EXERCISE. Line tally for the word "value": count the lines below that contain it and reply with the number alone.
─── RECORDS FOR THIS EXERCISE
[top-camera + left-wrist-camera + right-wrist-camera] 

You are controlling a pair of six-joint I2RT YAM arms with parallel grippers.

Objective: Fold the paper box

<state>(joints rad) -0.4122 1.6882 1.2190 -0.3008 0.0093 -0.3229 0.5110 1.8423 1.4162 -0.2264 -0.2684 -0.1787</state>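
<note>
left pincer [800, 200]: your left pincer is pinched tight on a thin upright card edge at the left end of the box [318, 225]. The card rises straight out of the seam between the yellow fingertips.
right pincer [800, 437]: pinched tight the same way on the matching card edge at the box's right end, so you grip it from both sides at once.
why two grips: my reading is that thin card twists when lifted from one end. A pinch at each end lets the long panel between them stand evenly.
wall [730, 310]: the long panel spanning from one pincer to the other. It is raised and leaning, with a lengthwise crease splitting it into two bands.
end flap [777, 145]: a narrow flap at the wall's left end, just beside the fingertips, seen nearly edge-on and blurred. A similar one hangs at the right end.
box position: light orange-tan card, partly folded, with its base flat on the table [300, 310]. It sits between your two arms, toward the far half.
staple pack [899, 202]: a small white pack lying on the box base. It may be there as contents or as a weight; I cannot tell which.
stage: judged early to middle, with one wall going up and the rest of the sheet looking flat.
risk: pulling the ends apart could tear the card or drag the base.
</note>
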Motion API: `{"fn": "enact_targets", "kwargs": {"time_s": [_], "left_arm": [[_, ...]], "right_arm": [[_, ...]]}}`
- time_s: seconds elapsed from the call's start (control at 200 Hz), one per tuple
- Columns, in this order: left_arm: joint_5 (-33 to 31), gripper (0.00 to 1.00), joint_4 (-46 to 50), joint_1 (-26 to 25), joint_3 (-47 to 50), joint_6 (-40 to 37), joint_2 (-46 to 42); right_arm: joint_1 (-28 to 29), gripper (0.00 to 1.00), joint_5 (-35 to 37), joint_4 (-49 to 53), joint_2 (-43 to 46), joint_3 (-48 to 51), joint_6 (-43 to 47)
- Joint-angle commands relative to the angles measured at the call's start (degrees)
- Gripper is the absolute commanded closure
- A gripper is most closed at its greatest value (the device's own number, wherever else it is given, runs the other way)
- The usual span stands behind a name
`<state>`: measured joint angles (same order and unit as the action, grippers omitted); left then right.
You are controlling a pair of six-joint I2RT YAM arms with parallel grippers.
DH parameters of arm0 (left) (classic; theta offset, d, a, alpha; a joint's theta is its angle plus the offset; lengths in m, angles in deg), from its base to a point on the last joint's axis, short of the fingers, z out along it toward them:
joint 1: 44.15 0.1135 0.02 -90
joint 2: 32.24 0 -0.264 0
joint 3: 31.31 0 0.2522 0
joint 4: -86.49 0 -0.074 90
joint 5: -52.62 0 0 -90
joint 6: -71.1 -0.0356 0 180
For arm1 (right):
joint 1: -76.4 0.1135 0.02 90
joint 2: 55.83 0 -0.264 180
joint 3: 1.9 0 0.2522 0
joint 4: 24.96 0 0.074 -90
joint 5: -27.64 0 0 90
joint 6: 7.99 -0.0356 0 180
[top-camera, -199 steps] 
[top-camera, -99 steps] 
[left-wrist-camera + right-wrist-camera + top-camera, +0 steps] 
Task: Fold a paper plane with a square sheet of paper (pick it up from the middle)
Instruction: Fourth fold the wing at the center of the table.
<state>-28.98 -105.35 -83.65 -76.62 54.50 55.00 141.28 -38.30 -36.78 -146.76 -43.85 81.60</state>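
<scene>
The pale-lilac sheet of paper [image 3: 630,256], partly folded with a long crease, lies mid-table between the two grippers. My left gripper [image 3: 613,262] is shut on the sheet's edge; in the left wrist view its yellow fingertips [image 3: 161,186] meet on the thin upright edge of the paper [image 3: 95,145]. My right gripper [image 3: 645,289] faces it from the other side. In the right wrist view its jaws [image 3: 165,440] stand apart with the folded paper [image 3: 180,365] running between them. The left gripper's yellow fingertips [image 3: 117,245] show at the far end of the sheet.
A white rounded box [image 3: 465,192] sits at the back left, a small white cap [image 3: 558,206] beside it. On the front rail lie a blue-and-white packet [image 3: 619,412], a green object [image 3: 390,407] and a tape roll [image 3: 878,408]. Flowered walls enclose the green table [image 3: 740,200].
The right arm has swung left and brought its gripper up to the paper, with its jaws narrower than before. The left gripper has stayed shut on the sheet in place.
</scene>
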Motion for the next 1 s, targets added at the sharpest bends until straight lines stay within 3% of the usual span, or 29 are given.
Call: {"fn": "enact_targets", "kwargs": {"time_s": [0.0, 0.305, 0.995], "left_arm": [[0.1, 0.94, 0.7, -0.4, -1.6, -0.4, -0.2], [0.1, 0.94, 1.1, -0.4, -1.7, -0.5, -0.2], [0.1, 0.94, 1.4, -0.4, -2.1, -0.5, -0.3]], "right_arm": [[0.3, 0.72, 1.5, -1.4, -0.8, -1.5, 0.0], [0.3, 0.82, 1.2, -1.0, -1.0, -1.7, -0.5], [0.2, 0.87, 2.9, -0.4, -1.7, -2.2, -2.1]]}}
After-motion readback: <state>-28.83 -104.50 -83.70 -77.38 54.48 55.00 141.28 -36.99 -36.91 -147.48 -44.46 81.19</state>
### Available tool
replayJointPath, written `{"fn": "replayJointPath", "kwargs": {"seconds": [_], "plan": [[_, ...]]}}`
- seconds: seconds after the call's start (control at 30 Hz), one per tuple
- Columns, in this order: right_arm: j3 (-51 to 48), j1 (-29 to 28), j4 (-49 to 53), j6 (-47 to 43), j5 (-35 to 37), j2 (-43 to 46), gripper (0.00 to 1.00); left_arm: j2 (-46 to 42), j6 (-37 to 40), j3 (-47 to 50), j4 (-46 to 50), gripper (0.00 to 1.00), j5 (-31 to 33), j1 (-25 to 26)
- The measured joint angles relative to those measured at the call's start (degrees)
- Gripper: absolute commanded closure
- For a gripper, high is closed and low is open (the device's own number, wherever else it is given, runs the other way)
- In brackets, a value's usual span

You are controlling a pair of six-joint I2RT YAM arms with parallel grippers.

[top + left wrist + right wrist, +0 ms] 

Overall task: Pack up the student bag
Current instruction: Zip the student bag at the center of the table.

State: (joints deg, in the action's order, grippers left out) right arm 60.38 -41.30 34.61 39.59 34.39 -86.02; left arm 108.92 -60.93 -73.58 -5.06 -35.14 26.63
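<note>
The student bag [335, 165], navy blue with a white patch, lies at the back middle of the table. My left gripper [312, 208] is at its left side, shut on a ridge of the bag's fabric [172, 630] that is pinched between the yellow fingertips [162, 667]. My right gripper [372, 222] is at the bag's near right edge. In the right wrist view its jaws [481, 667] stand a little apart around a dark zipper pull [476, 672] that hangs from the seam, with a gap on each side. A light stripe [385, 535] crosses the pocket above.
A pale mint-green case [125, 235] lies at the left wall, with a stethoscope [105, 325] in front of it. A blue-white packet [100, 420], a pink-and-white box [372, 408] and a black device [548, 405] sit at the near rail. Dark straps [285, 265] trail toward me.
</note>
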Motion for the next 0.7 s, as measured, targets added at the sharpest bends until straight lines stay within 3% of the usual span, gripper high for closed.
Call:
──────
RESPONSE TO THE EXERCISE. 2